Look through the records below for the line with "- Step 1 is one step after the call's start" and the line with "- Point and", then return those lines and all lines between, exactly.
-------- DATA SUPPLIED --------
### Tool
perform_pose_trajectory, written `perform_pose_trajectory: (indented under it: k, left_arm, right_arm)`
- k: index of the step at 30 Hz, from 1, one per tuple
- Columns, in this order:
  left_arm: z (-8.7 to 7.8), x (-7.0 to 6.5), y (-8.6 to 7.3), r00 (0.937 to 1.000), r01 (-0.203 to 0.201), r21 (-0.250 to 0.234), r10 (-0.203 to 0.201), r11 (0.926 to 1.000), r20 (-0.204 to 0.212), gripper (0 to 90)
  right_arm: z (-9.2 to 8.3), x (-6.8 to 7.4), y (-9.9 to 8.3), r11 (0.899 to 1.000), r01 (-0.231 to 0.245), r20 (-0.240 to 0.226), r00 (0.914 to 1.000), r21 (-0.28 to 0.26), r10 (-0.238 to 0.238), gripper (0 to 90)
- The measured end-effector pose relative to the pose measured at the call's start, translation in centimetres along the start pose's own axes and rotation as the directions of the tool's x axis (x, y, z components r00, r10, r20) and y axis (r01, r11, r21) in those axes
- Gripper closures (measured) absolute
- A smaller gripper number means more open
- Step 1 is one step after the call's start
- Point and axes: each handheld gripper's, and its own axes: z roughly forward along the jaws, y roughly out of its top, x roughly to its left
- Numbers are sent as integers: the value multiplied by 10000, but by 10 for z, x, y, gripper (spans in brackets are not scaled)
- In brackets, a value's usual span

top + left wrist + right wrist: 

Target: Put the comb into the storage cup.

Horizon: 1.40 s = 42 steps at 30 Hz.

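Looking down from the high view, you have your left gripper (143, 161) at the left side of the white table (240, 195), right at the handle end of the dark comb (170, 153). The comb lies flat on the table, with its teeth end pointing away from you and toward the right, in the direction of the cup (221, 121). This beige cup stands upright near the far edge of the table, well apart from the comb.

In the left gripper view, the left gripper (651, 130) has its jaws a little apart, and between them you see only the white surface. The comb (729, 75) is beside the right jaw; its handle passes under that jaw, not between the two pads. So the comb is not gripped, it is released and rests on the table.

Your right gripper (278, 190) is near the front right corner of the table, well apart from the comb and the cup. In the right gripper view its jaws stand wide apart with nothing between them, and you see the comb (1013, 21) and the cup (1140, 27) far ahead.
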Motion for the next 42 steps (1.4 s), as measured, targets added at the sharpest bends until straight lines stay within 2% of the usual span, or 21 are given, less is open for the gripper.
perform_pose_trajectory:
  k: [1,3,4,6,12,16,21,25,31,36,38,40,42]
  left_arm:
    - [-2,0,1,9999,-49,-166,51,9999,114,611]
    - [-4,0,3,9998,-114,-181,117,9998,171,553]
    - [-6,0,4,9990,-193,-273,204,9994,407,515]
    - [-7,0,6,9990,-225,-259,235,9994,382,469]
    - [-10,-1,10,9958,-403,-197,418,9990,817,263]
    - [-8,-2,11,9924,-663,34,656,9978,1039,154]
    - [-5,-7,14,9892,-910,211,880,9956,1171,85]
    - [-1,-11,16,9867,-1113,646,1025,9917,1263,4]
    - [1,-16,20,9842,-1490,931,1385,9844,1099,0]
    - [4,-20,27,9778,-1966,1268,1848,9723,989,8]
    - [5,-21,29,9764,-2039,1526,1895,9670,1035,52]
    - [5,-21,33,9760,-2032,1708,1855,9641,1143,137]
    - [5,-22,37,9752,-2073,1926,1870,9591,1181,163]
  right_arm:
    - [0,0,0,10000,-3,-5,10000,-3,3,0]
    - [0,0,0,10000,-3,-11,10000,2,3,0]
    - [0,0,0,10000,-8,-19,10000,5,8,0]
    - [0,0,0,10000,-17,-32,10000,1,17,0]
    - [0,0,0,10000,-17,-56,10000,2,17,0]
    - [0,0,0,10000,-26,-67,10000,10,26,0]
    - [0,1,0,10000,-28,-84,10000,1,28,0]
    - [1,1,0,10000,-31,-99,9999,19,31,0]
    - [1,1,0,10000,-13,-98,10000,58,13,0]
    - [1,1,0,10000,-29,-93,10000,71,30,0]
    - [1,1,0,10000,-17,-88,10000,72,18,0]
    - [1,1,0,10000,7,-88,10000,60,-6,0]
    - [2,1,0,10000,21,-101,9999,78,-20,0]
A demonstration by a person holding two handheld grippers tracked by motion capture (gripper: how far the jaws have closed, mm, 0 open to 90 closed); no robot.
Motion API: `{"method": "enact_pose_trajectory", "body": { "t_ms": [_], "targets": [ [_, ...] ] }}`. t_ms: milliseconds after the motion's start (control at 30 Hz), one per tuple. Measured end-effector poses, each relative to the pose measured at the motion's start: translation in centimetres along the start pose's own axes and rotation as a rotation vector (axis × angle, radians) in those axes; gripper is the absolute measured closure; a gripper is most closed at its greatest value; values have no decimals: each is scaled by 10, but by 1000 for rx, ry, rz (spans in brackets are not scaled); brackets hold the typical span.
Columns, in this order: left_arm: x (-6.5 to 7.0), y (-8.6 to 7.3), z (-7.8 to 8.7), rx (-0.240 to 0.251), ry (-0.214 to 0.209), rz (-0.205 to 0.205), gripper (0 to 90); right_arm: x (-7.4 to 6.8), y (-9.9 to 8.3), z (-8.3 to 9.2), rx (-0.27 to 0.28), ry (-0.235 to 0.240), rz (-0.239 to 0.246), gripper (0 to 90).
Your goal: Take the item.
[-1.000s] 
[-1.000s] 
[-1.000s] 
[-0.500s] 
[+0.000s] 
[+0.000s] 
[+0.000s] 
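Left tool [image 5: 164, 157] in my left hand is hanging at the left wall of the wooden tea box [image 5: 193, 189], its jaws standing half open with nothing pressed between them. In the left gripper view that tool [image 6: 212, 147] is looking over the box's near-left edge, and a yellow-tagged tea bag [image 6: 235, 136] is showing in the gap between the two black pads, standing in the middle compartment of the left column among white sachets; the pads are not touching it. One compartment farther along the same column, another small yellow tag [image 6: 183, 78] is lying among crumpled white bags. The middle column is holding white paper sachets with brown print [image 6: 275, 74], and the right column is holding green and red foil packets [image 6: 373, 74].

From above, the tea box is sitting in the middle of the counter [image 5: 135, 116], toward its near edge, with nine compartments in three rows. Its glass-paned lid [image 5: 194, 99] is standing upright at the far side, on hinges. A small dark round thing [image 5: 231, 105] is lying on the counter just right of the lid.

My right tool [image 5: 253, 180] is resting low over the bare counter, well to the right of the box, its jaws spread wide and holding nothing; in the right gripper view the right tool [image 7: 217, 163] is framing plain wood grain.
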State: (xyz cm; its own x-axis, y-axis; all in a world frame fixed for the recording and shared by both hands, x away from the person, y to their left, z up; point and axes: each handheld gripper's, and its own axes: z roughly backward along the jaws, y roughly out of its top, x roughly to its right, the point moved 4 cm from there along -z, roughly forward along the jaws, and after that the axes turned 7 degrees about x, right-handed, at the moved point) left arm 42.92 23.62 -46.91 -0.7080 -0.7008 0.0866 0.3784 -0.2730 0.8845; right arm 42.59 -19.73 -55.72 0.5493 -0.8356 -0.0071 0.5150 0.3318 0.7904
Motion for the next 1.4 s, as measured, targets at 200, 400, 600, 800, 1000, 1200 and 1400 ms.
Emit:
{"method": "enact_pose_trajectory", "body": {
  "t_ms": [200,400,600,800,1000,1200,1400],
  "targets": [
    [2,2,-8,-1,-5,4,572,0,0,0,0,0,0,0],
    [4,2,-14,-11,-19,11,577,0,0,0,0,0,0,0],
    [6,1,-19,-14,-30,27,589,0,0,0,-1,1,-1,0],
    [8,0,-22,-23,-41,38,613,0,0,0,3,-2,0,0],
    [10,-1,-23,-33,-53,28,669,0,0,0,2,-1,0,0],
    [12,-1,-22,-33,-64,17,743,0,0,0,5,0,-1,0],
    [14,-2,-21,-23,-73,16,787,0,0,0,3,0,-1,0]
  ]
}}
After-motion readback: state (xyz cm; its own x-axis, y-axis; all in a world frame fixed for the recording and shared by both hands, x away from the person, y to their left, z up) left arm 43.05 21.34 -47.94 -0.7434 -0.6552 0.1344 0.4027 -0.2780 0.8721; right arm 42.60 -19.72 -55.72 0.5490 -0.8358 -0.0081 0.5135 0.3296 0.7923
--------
* _SOLUTION TO THIS EXERCISE_:
- Step 1 is one step after the call's start
- Point and axes: each handheld gripper's, and its own axes: z roughly forward along the jaws, y roughly out of its top, x roughly to its left

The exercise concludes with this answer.